1.26.2013

letting go.

I knew having another child would bring it's own set of challenges. I knew that sleep would revolve around his schedule, most meals I would eat for the first couple months would be cold (and with one hand), my house would be messier, and that projects I've had planned in my head would have to take a back seat. I was okay with all of these things because I knew our home would be filled with more love than we thought possible.


I did not realize that this sweet boy of mine would sleep less than his 3 year old sister, would come out of the womb already teething, set his schedule of never going to bed before midnight, or need to be held, walked and bounced 75% of the time. The amount of time my arms are free is close to none. I pictured Penelope and I playing on the floor while Hank sat happily on his rug, but nope, that's not how it goes. At all.

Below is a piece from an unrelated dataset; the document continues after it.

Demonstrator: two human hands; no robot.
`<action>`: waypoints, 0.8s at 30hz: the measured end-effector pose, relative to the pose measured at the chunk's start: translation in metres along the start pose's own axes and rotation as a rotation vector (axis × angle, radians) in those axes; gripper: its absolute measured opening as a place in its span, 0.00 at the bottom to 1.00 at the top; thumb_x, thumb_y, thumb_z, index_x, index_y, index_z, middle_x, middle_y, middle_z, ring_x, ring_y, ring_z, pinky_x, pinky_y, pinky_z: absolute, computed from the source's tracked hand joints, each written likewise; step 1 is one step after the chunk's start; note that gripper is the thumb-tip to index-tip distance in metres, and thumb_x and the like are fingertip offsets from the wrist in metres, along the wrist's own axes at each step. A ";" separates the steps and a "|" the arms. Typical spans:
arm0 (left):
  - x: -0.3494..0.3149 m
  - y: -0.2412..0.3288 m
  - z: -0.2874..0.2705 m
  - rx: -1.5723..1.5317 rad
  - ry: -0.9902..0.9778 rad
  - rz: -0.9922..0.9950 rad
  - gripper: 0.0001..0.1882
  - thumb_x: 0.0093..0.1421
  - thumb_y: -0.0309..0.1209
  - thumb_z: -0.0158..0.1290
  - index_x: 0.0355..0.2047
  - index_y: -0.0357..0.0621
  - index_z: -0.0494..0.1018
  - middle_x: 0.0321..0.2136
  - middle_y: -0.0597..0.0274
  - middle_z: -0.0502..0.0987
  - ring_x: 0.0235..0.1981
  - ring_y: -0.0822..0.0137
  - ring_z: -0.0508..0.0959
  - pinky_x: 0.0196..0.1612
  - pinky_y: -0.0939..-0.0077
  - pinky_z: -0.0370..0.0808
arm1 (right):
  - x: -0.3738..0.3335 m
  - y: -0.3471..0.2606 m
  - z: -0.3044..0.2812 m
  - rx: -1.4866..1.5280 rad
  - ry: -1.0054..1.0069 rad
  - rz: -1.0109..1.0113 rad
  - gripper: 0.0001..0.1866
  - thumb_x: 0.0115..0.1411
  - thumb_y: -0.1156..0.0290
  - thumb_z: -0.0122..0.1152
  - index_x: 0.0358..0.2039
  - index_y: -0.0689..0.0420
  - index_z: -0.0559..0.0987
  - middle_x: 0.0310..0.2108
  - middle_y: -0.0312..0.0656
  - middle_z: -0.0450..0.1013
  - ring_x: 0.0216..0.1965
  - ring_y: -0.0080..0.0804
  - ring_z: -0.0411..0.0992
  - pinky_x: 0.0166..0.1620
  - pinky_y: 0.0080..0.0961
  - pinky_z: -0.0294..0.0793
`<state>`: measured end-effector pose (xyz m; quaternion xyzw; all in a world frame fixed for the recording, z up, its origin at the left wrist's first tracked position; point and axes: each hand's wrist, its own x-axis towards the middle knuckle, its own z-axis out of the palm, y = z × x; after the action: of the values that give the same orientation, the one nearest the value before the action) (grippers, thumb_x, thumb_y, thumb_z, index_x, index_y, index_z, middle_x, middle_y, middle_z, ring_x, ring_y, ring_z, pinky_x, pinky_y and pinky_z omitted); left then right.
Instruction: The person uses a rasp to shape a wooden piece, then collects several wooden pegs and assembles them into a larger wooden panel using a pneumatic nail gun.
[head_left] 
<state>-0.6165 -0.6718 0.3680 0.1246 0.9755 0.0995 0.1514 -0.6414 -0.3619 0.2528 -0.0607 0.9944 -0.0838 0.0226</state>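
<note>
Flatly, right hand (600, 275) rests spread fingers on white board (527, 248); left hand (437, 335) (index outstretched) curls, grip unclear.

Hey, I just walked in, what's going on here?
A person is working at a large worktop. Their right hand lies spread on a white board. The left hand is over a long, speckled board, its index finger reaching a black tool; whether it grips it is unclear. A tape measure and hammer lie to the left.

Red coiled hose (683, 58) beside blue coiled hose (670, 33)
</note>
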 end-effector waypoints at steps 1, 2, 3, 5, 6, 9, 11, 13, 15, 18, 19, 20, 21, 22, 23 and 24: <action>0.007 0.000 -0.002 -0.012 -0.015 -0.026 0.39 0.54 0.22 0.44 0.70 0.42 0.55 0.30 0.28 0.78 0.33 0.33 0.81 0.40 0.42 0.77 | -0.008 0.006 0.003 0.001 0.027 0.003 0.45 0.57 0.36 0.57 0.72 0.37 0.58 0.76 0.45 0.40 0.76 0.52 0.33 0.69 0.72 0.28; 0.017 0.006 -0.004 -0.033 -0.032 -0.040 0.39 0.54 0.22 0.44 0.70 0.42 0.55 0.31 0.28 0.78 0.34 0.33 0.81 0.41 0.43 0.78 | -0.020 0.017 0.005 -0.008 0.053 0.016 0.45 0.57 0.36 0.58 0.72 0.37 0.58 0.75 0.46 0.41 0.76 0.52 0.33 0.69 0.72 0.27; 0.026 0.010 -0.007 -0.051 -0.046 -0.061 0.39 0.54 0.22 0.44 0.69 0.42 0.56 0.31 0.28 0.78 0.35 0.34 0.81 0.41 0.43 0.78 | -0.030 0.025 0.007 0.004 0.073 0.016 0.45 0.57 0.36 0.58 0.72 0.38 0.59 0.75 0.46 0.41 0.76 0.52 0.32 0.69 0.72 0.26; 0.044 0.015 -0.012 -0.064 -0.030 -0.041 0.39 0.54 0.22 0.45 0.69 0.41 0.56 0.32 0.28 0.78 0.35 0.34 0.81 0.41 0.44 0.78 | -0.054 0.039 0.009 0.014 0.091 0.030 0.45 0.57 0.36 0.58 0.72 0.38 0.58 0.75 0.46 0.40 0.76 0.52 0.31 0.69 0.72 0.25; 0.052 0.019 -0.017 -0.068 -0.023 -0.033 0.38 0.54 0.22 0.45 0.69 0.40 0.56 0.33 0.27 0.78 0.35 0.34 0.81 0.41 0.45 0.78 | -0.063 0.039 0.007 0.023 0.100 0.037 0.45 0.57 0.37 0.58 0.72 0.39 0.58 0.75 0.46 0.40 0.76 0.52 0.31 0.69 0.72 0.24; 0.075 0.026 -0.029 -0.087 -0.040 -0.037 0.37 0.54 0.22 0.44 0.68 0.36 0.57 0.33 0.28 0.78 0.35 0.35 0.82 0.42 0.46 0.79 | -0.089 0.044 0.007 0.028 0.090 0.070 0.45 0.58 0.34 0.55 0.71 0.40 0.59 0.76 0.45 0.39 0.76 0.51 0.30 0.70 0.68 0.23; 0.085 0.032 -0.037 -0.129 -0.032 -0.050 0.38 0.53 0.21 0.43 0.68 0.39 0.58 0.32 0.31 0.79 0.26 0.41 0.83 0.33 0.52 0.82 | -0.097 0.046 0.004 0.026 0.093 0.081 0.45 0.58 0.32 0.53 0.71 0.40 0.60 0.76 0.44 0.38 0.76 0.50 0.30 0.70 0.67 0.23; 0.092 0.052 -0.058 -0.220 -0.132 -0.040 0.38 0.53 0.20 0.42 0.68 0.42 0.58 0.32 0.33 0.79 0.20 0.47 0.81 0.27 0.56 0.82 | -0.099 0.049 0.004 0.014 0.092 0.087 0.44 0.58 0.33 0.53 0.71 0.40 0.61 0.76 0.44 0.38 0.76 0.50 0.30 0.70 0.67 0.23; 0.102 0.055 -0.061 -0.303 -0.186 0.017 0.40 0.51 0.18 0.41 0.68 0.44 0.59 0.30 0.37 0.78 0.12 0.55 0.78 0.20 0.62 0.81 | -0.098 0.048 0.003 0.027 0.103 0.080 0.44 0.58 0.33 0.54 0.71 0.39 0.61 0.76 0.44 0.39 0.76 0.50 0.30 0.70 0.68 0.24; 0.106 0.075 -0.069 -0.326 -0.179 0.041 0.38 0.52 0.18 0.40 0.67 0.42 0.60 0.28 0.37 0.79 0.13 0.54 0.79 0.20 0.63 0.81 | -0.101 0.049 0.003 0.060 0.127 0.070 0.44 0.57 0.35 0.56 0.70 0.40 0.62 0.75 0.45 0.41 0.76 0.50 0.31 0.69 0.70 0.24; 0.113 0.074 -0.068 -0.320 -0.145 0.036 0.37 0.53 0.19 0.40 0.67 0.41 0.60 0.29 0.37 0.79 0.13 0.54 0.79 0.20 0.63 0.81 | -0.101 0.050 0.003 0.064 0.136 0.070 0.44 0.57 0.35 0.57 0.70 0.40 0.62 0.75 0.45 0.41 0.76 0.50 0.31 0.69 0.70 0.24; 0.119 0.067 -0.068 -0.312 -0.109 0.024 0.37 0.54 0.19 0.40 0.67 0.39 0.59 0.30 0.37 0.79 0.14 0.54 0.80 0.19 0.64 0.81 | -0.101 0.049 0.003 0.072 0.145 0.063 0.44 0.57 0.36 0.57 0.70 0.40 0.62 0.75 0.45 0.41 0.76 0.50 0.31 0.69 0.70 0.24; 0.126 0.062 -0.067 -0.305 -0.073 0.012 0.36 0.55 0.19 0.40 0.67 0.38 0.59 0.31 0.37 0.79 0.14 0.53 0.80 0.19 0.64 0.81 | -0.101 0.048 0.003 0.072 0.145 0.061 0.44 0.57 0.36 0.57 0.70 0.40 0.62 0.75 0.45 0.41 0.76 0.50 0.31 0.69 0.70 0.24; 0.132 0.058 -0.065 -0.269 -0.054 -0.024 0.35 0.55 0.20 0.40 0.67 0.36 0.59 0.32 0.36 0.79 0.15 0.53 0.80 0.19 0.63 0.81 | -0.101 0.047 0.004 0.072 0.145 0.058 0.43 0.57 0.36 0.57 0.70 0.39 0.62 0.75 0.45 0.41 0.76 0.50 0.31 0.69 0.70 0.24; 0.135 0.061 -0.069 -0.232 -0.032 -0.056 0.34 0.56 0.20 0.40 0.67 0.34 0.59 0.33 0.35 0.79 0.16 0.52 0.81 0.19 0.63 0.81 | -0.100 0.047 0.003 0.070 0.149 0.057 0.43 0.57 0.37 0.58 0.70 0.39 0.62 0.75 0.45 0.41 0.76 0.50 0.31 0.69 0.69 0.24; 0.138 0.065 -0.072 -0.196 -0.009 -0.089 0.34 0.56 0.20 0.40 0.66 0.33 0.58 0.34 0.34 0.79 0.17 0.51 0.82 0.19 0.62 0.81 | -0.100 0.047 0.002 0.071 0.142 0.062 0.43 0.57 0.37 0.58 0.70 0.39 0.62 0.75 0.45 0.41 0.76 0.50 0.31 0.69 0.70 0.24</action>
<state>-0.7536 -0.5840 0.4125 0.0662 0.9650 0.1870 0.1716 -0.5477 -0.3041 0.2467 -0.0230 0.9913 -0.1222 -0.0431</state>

Penelope and I did manage to steal a minute for ourselves last week. Hank actually slept, so we made banana bread and sat down to do our own activities. I started a new hat for Bruce and Penelope colored and traced things from her book. It was beautiful. I thought if these moments happened every now and then, I would be happy. Our moment was cut short when I went to the bathroom and checked on Hank in the other room. When I arrived back in the sunroom 2 and half minutes later, Penelope had joyfully informed me of how she 'cut the tail' for me. My mouth dropped to the floor when I realized she had pulled out my scissors, cut the working end of my yarn and pulled out quite a few rows of stitching. Those precious moments I had just had to myself, enjoying each stitch I had made, were gone. I tried to pick up all the dropped stitches but there was just too many. 


(the hat before it met it's demise)

Tears welled up in my eyes. I wasn't really going to cry over this, was I? But I did. Penny just smiled, patted my back and said "It's okay mommy, just be happy, ok?". I had to laugh a little, and told her I was just fine. But it hurt. It hurt letting go my expectations. I should have known! Babies change everything, I thought I had prepared myself for the worst. I guess not.



(I put him down for a moment just to get some pictures of them together. He cried as soon as he left my arms. Sorry for snapping away anyways, bud).

This week is a new week with it's own set of challenges and I'm just focusing on letting all of my expectations go. If I get to eat lunch today, I will be happy. If the pile of laundry on my dining room table gets even an inch shaved off of it, I will be happy. If I can read a single page of a book, I will be happy. If my mom comes over and comments on the state of my house, I will smile through the pain and anger, and know it's because I've been caring for my children. Penelope has been adapting well, realizing I might not be able to get on the floor and use both hands to zoom her train around, but I can nurse Hank and read her a book at the same time. I can take her outside and watch her run. If she can adjust, so can I.





1 comment:

  1. It is so tough, hang in there! I'd come over and cook a meal or do some laundry, but the commute is a little long. You're doing an awesome job, mama.